**EXERCISE DIRECTIONS:**
Transcribe exactly the lines that fall between the one holding "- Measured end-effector" and the one holding "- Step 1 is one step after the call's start", inclusive, from the entries below.
-- DATA RECORDS follows --
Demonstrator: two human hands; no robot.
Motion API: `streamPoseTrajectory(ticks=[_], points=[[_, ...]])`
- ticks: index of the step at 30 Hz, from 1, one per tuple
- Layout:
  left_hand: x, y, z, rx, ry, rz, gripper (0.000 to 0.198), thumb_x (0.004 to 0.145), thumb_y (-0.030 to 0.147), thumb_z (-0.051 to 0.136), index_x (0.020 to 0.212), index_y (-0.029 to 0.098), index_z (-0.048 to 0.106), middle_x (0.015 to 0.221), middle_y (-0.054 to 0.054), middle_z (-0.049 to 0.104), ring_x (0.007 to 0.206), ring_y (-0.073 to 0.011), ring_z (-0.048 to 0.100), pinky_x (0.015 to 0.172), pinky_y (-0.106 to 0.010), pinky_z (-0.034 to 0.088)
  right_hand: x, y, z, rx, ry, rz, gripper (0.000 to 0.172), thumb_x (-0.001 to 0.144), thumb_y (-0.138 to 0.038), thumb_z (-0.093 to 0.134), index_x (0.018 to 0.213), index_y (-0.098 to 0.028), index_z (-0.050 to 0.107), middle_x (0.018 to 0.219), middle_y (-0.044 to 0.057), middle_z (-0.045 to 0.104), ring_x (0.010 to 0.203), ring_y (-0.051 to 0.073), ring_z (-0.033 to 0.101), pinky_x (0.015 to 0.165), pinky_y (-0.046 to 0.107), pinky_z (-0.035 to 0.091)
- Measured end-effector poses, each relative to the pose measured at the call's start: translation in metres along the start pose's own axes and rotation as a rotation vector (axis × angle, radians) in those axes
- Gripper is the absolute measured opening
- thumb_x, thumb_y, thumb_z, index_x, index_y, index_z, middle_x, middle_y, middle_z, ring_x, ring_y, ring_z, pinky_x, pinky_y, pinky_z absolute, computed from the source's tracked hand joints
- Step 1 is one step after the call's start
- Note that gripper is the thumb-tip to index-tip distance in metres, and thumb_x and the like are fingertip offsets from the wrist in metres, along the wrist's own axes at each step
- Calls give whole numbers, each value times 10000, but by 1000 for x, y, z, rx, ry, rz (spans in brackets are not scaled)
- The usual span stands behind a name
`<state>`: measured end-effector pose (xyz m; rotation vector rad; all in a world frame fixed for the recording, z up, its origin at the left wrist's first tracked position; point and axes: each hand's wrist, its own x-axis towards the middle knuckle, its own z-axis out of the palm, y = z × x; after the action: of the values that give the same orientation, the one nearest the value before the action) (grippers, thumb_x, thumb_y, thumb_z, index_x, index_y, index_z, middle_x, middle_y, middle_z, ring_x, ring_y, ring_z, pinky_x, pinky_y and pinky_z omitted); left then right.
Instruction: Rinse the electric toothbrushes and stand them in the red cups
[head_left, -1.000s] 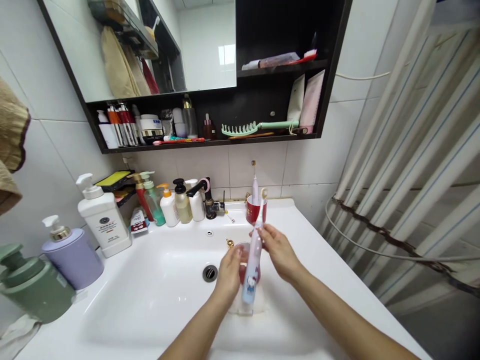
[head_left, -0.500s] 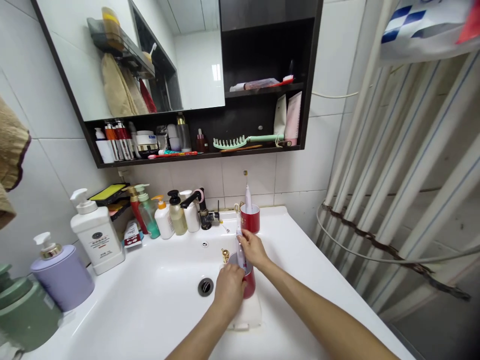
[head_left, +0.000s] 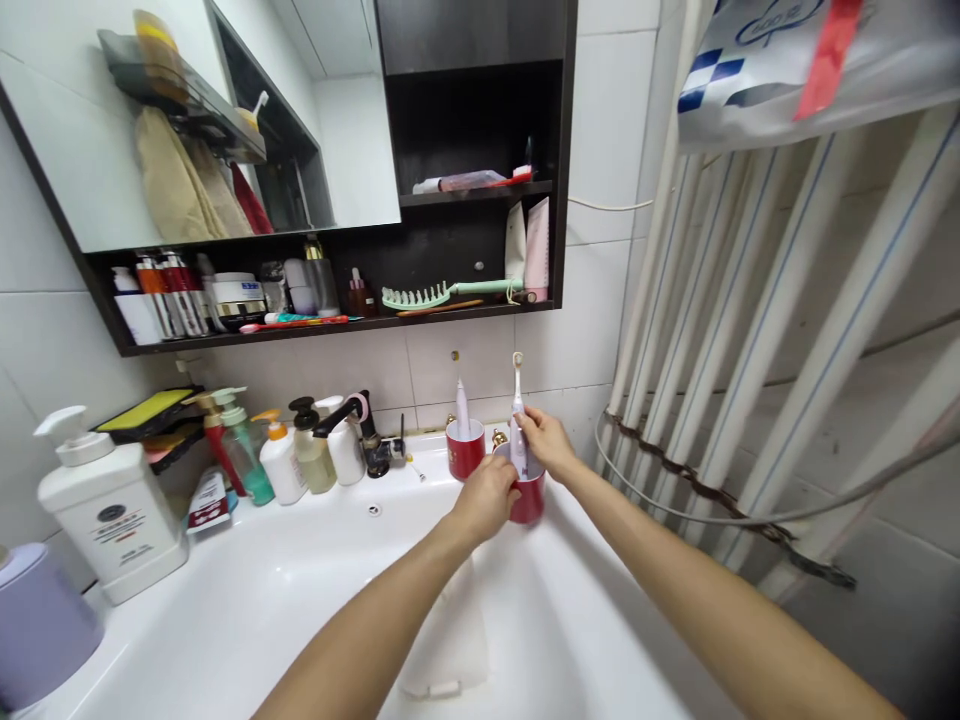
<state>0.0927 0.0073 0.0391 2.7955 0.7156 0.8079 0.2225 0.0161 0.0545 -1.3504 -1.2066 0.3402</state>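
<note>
My left hand [head_left: 486, 497] is closed on a red cup [head_left: 529, 500] at the sink's back right rim; its gold handle [head_left: 499, 438] shows beyond my fingers. In that cup stands a white and lilac electric toothbrush [head_left: 519, 440], head up. My right hand [head_left: 547, 442] has its fingers closed around the toothbrush's upper body. Just left, a second red cup [head_left: 466, 452] rests on the rim with another pale electric toothbrush [head_left: 462, 405] upright in it.
The white sink [head_left: 300, 580] has a whitish flat block [head_left: 448, 640] in it. A black faucet [head_left: 371, 440] and several pump bottles [head_left: 307, 450] line the back left. Above hangs a mirror cabinet [head_left: 330, 335] with a green hairbrush [head_left: 416, 297]. White pipes [head_left: 757, 300] run along the right.
Both hands have carried the cup and toothbrush from over the sink back and right, beside the other cup. The view has turned somewhat to the right.
</note>
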Motion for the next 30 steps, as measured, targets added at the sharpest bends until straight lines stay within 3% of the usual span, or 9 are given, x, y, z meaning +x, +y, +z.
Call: streamPoseTrajectory(ticks=[6,13,16,19,22,24,26,30], points=[[54,-23,33,-26,15,26,78,607,80,452,636,140,492,741,-44,488,779,-151,419,690,-281,368,44,26,-10,-72,31,35,253,706,-303,373,812,-140,536,583,-17,546,477,84,475,445,204,367],[70,-47,45,23,8,24,118,627,107,449,721,149,505,826,-40,499,828,-149,415,726,-278,350,73,53,4,-130,-19,82,239,742,-274,377,910,-127,464,878,31,513,731,111,504,628,296,421],[62,-53,37,96,96,-11,236,630,146,461,865,160,475,960,-42,462,910,-152,380,795,-293,305,74,56,7,-143,-17,90,236,738,-279,384,888,-123,478,848,27,528,715,108,510,631,298,417],[50,-63,22,211,205,-199,323,619,176,479,937,149,437,1004,-61,436,949,-170,351,823,-320,267,69,48,5,-154,43,90,232,714,-287,402,862,-149,514,784,27,571,718,132,520,660,292,391],[37,-72,10,252,108,-352,179,619,175,470,791,139,502,893,-54,484,890,-174,387,777,-302,306,56,31,2,-168,156,66,310,694,-291,374,945,-148,487,876,76,564,829,181,492,738,309,337],[25,-72,6,235,49,-355,102,624,160,457,705,138,516,841,-44,500,854,-163,403,740,-271,334,42,17,4,-167,199,23,361,698,-292,339,1006,-132,440,979,103,514,889,181,458,775,309,310],[8,-67,4,208,74,-324,87,626,148,453,686,137,515,861,-42,498,852,-156,401,735,-256,342,23,5,12,-150,177,-24,375,691,-299,337,1019,-141,428,1014,95,495,890,163,456,771,284,319],[-39,-46,5,134,110,-274,76,623,127,450,657,146,516,907,-38,486,873,-148,393,776,-271,327,-21,-3,42,-103,-11,-25,381,628,-332,429,954,-141,481,873,77,572,728,141,524,642,246,388]])
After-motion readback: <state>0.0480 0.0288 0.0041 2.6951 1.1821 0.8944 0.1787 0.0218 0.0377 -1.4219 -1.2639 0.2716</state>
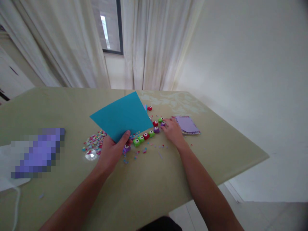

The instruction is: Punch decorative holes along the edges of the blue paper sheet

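My left hand [114, 151] is closed on a plain blue sheet of paper [121, 115], thumb on top, holding it tilted above the table. My right hand [173, 130] has its thumb and fingertips around a small purple eye-topped piece [163, 124]. Similar small pieces in green [137, 142], red [146, 136] and purple [156, 130] form a curved row between my hands. Another purple piece [126, 148] sits by my left fingers. The blue sheet hides part of the table and whatever lies behind it.
Tiny coloured paper bits [92, 142] lie in a heap beside a clear round object [91, 155], with more scattered nearby. A stack of lilac paper squares [186, 124] is at right. A blurred purple item [40, 152] lies at left on the pale green table [149, 179]. One red piece [149, 108] stands farther back.
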A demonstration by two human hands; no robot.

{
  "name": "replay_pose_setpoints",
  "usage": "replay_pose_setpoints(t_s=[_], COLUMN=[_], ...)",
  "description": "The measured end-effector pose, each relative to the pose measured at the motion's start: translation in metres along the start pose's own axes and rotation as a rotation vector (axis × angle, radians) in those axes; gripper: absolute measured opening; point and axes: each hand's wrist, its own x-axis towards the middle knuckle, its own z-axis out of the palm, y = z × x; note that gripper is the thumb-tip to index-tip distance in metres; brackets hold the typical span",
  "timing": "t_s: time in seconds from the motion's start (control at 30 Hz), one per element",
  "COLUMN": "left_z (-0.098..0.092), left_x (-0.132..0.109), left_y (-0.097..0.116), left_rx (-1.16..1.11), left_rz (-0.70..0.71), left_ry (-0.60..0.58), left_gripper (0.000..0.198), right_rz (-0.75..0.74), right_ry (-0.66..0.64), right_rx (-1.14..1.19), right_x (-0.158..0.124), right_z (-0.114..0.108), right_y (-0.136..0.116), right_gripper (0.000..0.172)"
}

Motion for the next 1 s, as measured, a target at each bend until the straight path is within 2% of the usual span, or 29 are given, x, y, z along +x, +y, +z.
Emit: replay_pose_setpoints(t_s=[0.07, 0.13, 0.2, 0.27, 0.33, 0.4, 0.47, 0.53, 0.7, 0.87, 1.0], left_z=[-0.001, -0.001, 0.0, 0.001, 0.002, 0.003, 0.004, 0.004, 0.003, 0.004, 0.004], left_x=[0.0, 0.001, 0.001, 0.0, -0.001, -0.002, -0.002, -0.002, -0.003, -0.006, -0.007], left_y=[0.001, 0.002, 0.004, 0.004, 0.005, 0.004, 0.004, 0.004, 0.003, 0.007, 0.007], left_rx=[0.032, 0.057, 0.055, 0.03, -0.002, -0.033, -0.059, -0.077, -0.022, 0.002, 0.016], left_rz=[0.033, 0.055, 0.052, 0.026, -0.01, -0.038, -0.052, -0.055, 0.01, 0.054, 0.063], left_ry=[-0.018, -0.032, -0.033, -0.019, -0.006, -0.003, -0.005, -0.001, 0.014, -0.004, -0.014], left_gripper=[0.042, 0.042, 0.041, 0.039, 0.04, 0.043, 0.049, 0.053, 0.05, 0.041, 0.042], right_rz=[-0.014, 0.003, 0.043, 0.1, 0.149, 0.16, 0.14, 0.128, 0.143, 0.145, 0.126], right_ry=[-0.05, -0.078, -0.075, -0.025, 0.039, 0.034, -0.075, -0.202, -0.334, -0.332, -0.325], right_rx=[-0.024, -0.044, -0.039, 0.037, 0.231, 0.526, 0.82, 0.994, 1.114, 1.17, 1.209], right_x=[-0.001, -0.002, -0.003, -0.003, -0.004, -0.006, -0.011, -0.017, -0.033, -0.039, -0.04], right_z=[0.004, 0.005, 0.003, -0.002, -0.008, -0.014, -0.018, -0.018, -0.008, 0.001, 0.003], right_y=[0.002, 0.0, -0.002, -0.006, -0.013, -0.023, -0.038, -0.054, -0.085, -0.094, -0.095], right_gripper=[0.033, 0.025, 0.018, 0.017, 0.025, 0.038, 0.046, 0.045, 0.041, 0.047, 0.049])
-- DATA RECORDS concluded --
**COMPLETED EXERCISE:**
- Measured end-effector poses, each relative to the pose measured at the call's start: translation in metres along the start pose's own axes and rotation as a rotation vector (axis × angle, radians) in those axes
- Gripper is the absolute measured opening
- thumb_x, thumb_y, thumb_z, index_x, index_y, index_z, middle_x, middle_y, middle_z, ring_x, ring_y, ring_z, pinky_x, pinky_y, pinky_z absolute, computed from the source's tracked hand joints
- Step 1 is one step after the call's start

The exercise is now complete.